Saturday, June 14, 2008



Stan da Man.

3 comments:

Will "take no prisoners" Hart said...

I love that Bierce quote. Seriously, I'm going to make that my new "battle-cry".

J said...

Yes. Lieutenant Ambrose Bierce saw heavy combat in Civil War (read his Chickamauga--as intense as Poe or something) and had a rather bitter view of life (easily termed "cynical," but really rather tragic, though he never loses his sense of biting wit). He's sort of the American Diogenes, I'd venture to say (HL Mencken said something like that).
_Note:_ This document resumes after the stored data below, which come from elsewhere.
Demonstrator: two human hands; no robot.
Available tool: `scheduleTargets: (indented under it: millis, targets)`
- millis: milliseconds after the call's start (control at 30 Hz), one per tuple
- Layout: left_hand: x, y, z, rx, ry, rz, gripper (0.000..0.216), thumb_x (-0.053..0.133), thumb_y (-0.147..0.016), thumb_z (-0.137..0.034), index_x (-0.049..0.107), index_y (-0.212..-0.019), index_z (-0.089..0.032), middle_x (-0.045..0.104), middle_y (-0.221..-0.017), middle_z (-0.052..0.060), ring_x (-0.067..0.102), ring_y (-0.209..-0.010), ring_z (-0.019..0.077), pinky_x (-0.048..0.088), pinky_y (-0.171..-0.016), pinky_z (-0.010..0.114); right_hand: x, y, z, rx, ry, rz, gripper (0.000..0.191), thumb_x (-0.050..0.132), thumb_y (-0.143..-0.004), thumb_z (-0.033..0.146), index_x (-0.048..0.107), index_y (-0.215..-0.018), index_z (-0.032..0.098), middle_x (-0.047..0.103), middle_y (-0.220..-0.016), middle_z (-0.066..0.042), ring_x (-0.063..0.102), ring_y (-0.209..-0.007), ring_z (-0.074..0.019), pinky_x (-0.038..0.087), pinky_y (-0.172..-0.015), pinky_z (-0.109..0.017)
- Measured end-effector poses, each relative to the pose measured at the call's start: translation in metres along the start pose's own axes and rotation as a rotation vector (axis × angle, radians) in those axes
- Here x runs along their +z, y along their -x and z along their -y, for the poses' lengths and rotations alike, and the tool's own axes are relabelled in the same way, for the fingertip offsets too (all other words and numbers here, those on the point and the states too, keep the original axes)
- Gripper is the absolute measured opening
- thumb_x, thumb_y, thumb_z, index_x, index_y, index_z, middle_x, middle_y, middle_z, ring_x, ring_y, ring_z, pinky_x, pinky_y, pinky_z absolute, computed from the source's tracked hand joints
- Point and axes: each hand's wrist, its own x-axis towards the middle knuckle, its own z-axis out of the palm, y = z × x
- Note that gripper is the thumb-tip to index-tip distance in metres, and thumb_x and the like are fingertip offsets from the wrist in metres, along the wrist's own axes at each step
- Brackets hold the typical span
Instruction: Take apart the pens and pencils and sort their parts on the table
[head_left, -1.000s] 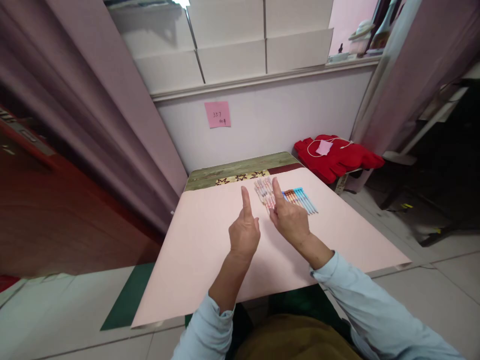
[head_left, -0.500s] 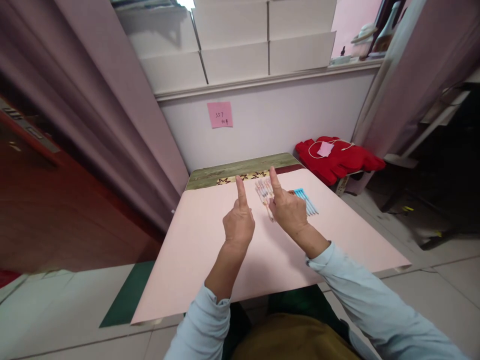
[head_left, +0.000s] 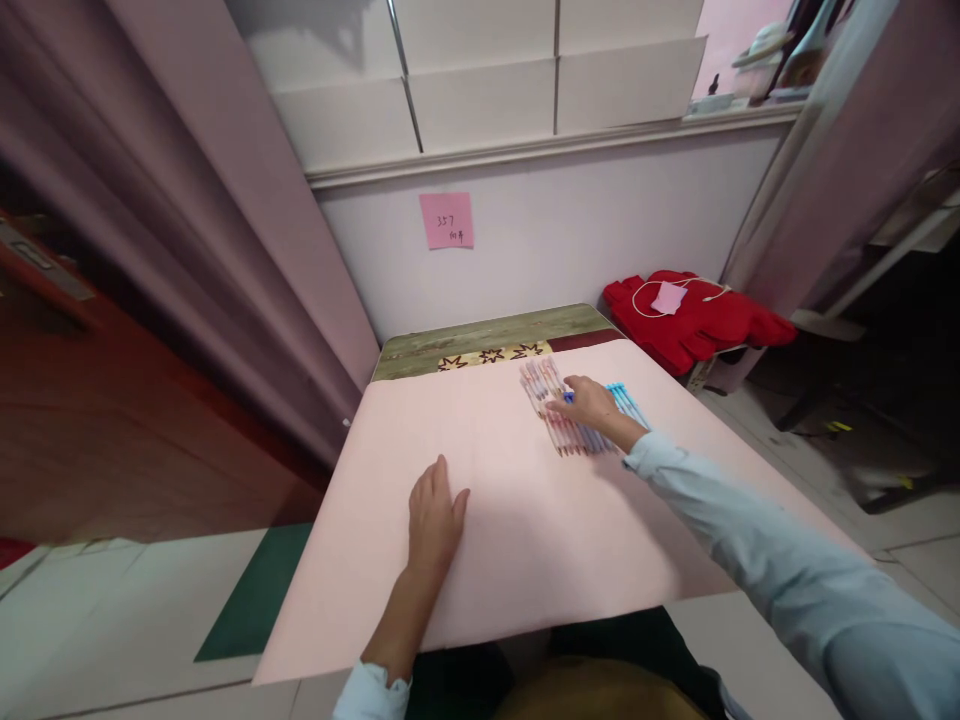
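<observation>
A: Which step are you on?
B: You seem to be reaching: your right hand (head_left: 600,405) is over the pens (head_left: 571,438), right of centre on the pink sheet (head_left: 352,560), thumb and finger parted. Gripping would call for closing them.
A: Your left hand (head_left: 433,512)?
B: Open, well apart from the pens; whether it touches the sheet, you can't tell.
A: Around you?
B: Table (head_left: 495,335) under the sheet, note (head_left: 447,221) on the wall (head_left: 540,235), red cloth (head_left: 697,325) right.
</observation>
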Motion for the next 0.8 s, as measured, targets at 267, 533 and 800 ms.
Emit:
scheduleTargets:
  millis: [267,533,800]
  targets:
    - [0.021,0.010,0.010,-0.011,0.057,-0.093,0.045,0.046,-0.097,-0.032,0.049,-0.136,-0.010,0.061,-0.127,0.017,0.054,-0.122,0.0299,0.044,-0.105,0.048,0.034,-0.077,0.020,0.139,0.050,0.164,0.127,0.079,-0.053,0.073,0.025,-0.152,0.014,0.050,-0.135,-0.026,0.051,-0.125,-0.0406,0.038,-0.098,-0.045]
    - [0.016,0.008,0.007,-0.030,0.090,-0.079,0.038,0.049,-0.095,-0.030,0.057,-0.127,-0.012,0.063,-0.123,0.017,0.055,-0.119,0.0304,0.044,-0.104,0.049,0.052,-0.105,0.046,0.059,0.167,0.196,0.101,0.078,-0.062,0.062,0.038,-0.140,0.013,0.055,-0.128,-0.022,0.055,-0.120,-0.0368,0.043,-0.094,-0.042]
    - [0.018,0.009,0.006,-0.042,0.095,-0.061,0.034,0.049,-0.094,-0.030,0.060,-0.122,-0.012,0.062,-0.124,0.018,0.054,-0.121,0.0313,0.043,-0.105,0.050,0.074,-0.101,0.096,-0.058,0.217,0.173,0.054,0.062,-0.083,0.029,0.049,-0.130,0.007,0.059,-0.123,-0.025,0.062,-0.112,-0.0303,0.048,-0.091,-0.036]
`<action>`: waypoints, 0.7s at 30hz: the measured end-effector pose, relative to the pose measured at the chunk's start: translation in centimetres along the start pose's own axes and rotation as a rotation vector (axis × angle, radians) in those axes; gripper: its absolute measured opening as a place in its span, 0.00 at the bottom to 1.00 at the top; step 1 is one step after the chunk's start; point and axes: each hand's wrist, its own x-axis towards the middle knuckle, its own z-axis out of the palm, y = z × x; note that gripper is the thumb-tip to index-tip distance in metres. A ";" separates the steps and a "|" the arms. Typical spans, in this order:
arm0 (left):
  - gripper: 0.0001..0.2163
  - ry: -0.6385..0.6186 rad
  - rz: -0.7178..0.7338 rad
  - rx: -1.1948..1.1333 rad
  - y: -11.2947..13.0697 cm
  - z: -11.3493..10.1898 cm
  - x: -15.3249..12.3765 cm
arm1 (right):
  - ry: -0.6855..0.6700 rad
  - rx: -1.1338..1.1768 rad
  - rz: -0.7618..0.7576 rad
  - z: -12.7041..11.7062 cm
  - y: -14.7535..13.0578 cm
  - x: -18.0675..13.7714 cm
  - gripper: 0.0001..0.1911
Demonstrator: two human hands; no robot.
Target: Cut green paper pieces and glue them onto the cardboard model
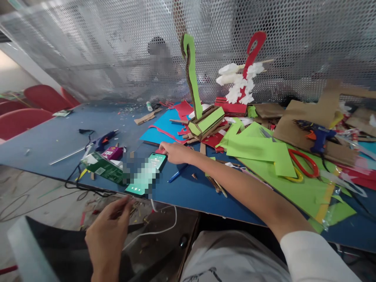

Bierce realized that American politics (if not global politics) was essentially a farce, years ago. And he wasn't as conservative as some PC-crats might interpret him: writing for Hearst, he was taking on the railroad barons and financiers way back, including Stanford. He actually sounds nearly anarchistic at times. Bierce then walks away from everything, rides off into the desert (legend has him joining Pancho Villa in Mexico, where he was probably killed).


Hearst's writers, including Bierce, and at one time Mark Twain, were originally sort of the "good guys" fighting the railroad barons and tycoons--only latter does Willie establish his empire, ridiculed in Citizen Kane. Same semi-bright movie buffs have argued that the Joseph Cotton character (who plays a cynical-reporter, who later turns against Kane/Hearst) in Kane is based on Bierce. Bierce was like Hunter S. Thompson cubed, way before gonzo was born.

J said...

Ah yeah man dig "minor booze" too. Swingz, like nearly all Kenton band stuff (and without the vulgarity of the usual Basie like stomps). The baldy alto boy not quite Art Pepper or Zoot but half bad. Stan K not such a bad ivory maestro either.